There's a lot—maybe too much—to be said about Doug Jones' surprising win in last night's special Senate election in Alabama. But nothing is more important than the basic point that the Democrat didn't win the race, the Republicans lost it by running Judge Roy Moore, an actual theocrat who refused to follow the laws of our legitimate secular government when they conflicted with, among other things, his belief that the state should not sanction marriages between same-sex individuals and his "right" to drop a giant monument with the Ten Commandments on court property.
It's hard to wave away the pervy accusations against Moore, which clearly were a major reason so much attention was focused on the battle to pick a replacement for the Senate seat vacated when Jeff Sessions left to become President Trump's attorney general. But it's important to sideline them at least for a while, because everything about Moore was terrible if you believe, as the GOP claims to, in limited government. For Moore, who complained about Sharia law becoming the law of the land in various parts of the United States, who railed against homosexuality with a fervor not seen since Anita Bryant was hawking Florida orange juice, and who openly hated on immigrants like his fickle sponsor Donald Trump, the contemporary world is a fallen, sick place and he rejects it.
And now it has rejected him. To say that an Alabama Senate seat is safe for Republicans is an incredible understatement. You'd have to be, well, a child molester not to pick up such an easy win. But it was more than convincing accusations about Moore pursuing jailbait back in the 1970s and '80s that contributed to his loss. Moore represents a unified field theory against modernity. He counsels women not to run for public office (real ladies don't do that), he questions whether Barack Obama was really born in America (not because of his blackness but because of his foreign-sounding name), he's skeptical of free-trade agreements (why should foreign goods be any less awful than foreign people), and on and on. Pot legalization and abortion are hippie madness and we of course need to spend more on non-gay soldiers and weapons systems. He gestures toward cutting the size and spending of government but with even fewer specifics than "generic Republican." We know precious little about Roy Moore's deep thoughts on actual economic policy issues because he doesn't care about those issues, not because the media focused only on his Reagan-era creepiness.

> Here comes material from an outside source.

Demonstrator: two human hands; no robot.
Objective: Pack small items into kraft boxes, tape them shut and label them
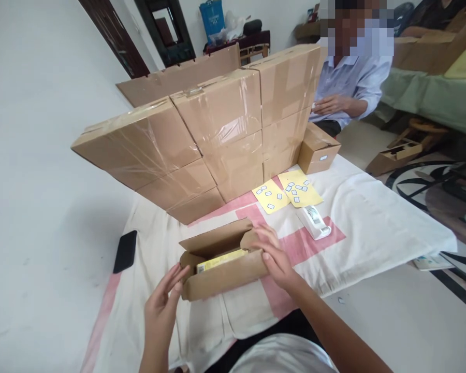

Moore's loss should be a wake-up call for the Republican Party, which is still enjoying its historical heights of power when it comes elected officials in federal, state, and local governments. Roy Moore wasn't a challenge to longstanding Republican attitudes and strategies but their pure distillation. If Roy Moore can't win in Alabama running as a conservative who cares more about culture war issues than about seriously reducing the size, scope, and spending of the government, nobody anywhere else can either.
The GOP of the future—if it wants one, that is—is going to have drop many of the causes that brought it to power and get serious about delivering a vision of government and society that isn't predicated upon fear of the world and a commitment to maintain absolute control over all of our lives.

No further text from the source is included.